§ YOUR ASSIGNMENT:
Repeat the listing below in full, keeping each word as given.

++++

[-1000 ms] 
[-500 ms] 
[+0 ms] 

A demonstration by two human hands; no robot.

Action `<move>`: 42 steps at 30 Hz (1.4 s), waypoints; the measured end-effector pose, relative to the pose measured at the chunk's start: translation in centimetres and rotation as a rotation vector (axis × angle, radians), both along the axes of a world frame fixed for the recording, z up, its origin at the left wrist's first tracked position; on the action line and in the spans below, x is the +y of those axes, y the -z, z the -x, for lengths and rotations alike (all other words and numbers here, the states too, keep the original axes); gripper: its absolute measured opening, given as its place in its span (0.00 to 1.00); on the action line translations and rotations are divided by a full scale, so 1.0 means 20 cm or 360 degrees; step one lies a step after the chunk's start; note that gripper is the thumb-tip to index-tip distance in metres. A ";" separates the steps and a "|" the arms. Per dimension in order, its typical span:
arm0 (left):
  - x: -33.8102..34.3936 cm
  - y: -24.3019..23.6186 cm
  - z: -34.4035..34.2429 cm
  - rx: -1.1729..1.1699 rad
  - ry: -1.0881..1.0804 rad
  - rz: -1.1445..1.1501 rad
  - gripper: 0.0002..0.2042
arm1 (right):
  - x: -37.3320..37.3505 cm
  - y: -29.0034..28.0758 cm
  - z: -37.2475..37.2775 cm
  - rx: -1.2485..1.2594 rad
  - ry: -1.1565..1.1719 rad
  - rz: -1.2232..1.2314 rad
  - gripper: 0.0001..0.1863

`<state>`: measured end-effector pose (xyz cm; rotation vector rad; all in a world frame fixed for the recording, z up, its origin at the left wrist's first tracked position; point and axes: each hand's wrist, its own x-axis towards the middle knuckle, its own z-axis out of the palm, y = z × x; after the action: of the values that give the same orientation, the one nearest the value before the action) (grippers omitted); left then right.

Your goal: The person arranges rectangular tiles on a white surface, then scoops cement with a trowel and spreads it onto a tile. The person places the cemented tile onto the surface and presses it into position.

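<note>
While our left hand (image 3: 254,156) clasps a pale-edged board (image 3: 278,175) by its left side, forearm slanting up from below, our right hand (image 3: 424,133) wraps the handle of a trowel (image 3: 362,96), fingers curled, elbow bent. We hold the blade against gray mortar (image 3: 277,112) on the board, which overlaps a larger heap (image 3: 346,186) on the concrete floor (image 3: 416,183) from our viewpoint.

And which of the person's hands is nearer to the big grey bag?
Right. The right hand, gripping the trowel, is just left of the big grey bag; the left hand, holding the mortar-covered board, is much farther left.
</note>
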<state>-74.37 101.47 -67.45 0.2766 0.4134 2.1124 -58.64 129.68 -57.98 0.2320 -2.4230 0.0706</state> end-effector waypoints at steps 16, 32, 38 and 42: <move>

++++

§ SOLUTION TO THE EXERCISE:
[-1000 ms] 
[-500 ms] 
[+0 ms] 

A demonstration by two human hands; no robot.

Action `<move>`: 42 steps at 30 Hz (1.4 s), waypoints; the measured end-effector pose, relative to the pose measured at the chunk's start: translation in centimetres and rotation as a rotation vector (axis × angle, radians), both along the axes of a world frame fixed for the recording, z up, its origin at the left wrist's first tracked position; on the action line and in the spans below, x is the +y of those axes, y the -z, z the -x, for lengths and rotations alike (all other words and numbers here, the states too, keep the original axes); gripper: its absolute measured opening, given as its place in its span (0.00 to 1.00); on the action line translations and rotations are divided by a full scale, so 1.0 means 20 cm or 360 degrees; step one lies a step after the chunk's start; note that gripper is the thumb-tip to index-tip distance in metres. A ";" separates the steps and a "|" the arms. Per dimension in order, its typical span:
arm0 (left):
  - x: -33.8102..34.3936 cm
  - y: -24.3019..23.6186 cm
  - z: -34.4035..34.2429 cm
  - rx: -1.1729..1.1699 rad
  - ry: -1.0881..1.0804 rad
  - rz: -1.1445..1.1501 rad
  - gripper: 0.0002..0.2042
arm1 (right):
  - x: -37.3320..37.3505 cm
  - y: -29.0034..28.0758 cm
  - z: -37.2475..37.2775 cm
  - rx: -1.2485..1.2594 rad
  - ry: -1.1565..1.1719 rad
  - rz: -1.2232..1.2314 rad
  - gripper: 0.0001..0.1863

`<state>`: measured end-effector pose (xyz cm; rotation vector rad; all in a world frame fixed for the recording, z up, its origin at the left wrist's first tracked position; point and axes: each hand's wrist, its own x-axis towards the middle knuckle, its own z-axis out of the palm, y = z × x; after the action: of the values that give the same orientation, the one nearest the value before the action) (grippers omitted); left then right.

Your goal: The person arranges rectangular tiles on a white surface, then scoops cement with a trowel and spreads it onto a tile. The person places the cemented tile onto the surface and presses it into position.

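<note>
While our left hand (image 3: 254,156) clasps a pale-edged board (image 3: 278,175) by its left side, forearm slanting up from below, our right hand (image 3: 424,133) wraps the handle of a trowel (image 3: 362,96), fingers curled, elbow bent. We hold the blade against gray mortar (image 3: 277,112) on the board, which overlaps a larger heap (image 3: 346,186) on the concrete floor (image 3: 416,183) from our viewpoint.

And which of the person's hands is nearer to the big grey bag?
Right. The right hand, gripping the trowel, is just left of the big grey bag; the left hand, holding the mortar-covered board, is much farther left.
</note>
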<state>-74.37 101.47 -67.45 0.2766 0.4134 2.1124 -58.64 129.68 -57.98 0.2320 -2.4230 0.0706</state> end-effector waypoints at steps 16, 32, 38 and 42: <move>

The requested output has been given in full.